Pour peu qu’on ait étudié avec quelque soin le mouvement des affaires depuis sept années, il est visible que le pouvoir auquel la loi fondamentale a commis le soin d’organiser le ministère, selon les oscillations de l’opinion, s’est toujours efforcé, autant qu’il l’a pu, de constituer le cabinet en dehors des deux influences exclusives, dont l’une finirait par entraîner un changement de système au dehors, l’autre de profondes modifications dans le système au dedans.

Le ministère du 15 avril est l’expression la plus complète, qui ait été fournie jusqu’à présent, de cette situation mixte, dont il recueille à la fois l’avantage et l’inconvénient.

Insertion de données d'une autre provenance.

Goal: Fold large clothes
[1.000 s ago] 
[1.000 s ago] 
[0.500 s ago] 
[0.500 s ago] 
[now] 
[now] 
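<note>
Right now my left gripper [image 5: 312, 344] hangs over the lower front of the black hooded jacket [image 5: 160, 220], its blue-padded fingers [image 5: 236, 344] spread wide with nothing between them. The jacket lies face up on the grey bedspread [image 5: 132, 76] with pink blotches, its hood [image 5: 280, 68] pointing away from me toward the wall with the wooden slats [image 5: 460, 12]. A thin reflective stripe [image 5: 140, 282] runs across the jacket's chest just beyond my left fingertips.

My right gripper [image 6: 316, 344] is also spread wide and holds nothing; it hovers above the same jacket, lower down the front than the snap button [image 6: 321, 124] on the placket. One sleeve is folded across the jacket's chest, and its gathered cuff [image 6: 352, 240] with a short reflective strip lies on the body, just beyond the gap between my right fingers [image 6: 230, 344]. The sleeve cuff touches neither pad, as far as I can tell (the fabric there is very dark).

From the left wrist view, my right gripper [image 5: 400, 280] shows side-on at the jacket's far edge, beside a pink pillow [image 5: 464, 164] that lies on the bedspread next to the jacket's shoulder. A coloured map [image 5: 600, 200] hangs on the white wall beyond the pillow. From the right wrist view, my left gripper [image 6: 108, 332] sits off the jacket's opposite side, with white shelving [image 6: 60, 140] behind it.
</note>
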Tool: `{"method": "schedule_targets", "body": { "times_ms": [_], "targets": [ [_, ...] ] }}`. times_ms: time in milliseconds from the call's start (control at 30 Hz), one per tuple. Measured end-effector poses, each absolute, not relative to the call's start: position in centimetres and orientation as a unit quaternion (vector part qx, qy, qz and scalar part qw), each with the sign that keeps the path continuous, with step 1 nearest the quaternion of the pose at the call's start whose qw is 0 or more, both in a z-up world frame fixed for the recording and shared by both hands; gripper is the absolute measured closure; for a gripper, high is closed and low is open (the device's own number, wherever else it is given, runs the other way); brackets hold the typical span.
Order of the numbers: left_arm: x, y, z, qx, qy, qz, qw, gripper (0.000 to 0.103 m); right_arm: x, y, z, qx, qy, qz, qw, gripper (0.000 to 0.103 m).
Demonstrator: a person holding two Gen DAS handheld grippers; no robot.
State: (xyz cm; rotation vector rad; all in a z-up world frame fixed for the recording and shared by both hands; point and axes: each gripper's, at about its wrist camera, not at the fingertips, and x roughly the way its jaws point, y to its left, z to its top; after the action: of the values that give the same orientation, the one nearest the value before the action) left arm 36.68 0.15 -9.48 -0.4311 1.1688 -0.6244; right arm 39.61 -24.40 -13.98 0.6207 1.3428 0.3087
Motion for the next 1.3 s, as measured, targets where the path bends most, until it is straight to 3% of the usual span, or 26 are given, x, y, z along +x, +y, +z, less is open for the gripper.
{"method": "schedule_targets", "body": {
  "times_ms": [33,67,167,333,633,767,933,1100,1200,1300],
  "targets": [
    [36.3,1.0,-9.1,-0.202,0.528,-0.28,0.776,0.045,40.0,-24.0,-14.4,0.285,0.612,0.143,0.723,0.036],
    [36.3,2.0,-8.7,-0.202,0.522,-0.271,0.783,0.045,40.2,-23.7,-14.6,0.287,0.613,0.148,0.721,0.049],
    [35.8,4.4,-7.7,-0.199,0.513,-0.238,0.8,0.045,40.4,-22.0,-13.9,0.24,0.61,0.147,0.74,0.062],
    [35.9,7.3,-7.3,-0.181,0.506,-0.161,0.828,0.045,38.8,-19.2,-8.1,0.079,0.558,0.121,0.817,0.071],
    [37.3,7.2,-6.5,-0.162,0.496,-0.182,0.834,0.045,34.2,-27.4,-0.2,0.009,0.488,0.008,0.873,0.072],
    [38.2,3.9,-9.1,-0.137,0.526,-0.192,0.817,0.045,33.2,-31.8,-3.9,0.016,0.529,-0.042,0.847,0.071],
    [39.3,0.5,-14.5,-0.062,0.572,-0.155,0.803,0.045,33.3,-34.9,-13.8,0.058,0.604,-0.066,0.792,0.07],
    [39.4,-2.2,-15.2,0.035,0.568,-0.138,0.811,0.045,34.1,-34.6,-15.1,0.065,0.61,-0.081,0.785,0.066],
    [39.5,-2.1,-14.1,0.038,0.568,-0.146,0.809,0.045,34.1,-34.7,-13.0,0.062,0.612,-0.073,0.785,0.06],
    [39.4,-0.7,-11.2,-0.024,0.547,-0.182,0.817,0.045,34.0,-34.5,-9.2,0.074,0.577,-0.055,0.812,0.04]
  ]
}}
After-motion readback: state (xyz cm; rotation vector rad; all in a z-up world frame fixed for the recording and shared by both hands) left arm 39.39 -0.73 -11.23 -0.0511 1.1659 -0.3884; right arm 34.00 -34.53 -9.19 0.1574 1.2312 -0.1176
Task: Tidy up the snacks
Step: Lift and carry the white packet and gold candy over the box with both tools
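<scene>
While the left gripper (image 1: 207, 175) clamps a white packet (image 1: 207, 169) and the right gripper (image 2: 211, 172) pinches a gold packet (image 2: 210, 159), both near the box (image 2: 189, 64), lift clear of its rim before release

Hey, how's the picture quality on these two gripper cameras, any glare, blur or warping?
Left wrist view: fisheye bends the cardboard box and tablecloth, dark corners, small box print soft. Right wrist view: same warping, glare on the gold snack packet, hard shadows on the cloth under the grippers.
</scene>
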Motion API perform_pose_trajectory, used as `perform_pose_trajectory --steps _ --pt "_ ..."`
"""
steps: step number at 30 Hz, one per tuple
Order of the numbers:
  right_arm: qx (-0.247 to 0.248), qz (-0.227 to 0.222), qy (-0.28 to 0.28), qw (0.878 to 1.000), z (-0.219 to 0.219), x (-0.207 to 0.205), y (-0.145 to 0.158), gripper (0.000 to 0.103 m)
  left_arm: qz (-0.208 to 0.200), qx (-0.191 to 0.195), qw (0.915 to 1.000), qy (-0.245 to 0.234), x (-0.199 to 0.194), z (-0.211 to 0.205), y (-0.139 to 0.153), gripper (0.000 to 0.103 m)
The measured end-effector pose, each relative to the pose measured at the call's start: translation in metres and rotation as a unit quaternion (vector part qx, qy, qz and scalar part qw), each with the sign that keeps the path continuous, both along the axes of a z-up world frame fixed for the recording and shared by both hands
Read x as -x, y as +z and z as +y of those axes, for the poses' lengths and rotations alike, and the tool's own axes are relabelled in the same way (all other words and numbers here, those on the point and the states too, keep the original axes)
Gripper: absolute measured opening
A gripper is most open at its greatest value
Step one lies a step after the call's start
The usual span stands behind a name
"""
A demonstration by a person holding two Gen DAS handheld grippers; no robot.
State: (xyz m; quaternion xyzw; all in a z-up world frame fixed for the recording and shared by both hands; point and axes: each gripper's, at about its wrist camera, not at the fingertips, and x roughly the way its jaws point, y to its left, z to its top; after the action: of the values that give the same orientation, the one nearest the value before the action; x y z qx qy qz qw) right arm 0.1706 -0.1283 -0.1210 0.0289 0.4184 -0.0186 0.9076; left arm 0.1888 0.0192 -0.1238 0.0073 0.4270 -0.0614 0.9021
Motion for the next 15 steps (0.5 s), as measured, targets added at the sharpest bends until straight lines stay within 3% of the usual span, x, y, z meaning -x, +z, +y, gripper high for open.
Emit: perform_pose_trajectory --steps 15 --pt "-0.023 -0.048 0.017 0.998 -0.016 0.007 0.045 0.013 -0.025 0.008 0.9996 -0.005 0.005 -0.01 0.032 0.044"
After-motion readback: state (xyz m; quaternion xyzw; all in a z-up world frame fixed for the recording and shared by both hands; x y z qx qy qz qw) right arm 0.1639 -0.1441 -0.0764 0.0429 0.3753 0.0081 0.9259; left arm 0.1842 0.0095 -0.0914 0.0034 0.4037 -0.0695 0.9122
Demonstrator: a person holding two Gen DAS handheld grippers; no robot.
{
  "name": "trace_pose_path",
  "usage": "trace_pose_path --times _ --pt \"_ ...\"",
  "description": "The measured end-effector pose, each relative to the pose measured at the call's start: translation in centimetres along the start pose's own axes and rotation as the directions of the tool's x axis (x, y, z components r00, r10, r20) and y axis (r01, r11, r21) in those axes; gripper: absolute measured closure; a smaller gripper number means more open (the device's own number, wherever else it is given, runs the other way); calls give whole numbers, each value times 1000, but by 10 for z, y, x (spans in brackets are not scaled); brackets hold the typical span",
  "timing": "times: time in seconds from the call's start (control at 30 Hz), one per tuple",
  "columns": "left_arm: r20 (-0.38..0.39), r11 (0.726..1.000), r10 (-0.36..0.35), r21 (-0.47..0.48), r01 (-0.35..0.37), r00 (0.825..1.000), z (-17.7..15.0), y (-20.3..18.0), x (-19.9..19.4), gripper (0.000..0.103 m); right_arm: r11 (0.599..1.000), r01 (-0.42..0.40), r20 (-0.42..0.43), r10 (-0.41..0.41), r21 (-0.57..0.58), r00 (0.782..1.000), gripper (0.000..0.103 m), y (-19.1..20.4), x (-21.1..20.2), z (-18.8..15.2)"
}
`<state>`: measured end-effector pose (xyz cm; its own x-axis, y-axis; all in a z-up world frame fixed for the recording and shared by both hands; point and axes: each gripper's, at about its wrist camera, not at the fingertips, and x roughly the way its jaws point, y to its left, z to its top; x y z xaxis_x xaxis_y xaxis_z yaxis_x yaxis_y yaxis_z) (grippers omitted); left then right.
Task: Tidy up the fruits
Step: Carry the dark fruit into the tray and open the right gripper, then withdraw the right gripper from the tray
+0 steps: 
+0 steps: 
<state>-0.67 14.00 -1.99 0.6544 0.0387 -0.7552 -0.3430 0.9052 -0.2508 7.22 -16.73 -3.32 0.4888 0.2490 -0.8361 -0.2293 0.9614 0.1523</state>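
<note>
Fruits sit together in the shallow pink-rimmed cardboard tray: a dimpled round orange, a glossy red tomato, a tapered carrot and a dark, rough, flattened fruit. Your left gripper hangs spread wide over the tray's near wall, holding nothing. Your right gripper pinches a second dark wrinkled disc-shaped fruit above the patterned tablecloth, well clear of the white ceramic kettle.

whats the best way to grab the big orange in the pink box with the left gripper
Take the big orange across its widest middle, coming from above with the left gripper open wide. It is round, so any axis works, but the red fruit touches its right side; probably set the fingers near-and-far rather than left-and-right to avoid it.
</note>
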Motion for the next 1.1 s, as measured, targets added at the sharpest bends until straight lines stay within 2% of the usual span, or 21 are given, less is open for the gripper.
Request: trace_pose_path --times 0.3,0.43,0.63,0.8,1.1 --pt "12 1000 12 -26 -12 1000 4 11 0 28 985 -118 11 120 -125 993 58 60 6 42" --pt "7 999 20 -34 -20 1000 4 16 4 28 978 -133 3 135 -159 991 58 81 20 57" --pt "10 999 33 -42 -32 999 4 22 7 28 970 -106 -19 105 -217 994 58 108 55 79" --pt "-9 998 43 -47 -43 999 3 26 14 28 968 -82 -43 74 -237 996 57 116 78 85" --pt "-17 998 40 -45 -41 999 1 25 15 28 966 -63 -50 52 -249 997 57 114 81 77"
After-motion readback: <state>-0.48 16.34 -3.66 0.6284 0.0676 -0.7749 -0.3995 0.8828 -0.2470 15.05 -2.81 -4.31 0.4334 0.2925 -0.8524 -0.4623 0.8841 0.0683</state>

L’avantage, et celui-ci est bien grand, c’est de n’inspirer de repoussement à personne ; l’inconvénient, c’est de manquer de cette énergie qu’une vue passionnée imprime toujours, et peut-être imprime seule à la vie publique, aussi bien qu’à l’existence individuelle. L’homme d’expérience et de mœurs douces, à l’esprit plus conciliant que tranché, qui tourne les aspérités des choses au lieu de les aborder de front ; cet homme-là, s’il ne traverse le monde inaperçu, suscitera des irritations diverses qui ne manqueront pas de se coaliser contre lui. Il en est toujours ainsi tant que les idées agressives n’ont pas perdu toute foi en elles-mêmes.

Or, il suffit d’étudier, au sein des chambres et dans la presse, l’école organique, pour voir qu’elle est assurément bien compacte. Il suffit, d’autre part, de contempler l’Europe, de pressentir la situation, où une seule question, celle qui porte en germe toutes les autres, la question d’Espagne, peut, d’un jour à l’autre, placer la France, pour s’assurer que les éventualités de l’avenir sont bien graves, et que l’école nationale trouvera plus d’une brèche pour assaillir le système dont la mission est de maintenir la paix du dedans et du dehors.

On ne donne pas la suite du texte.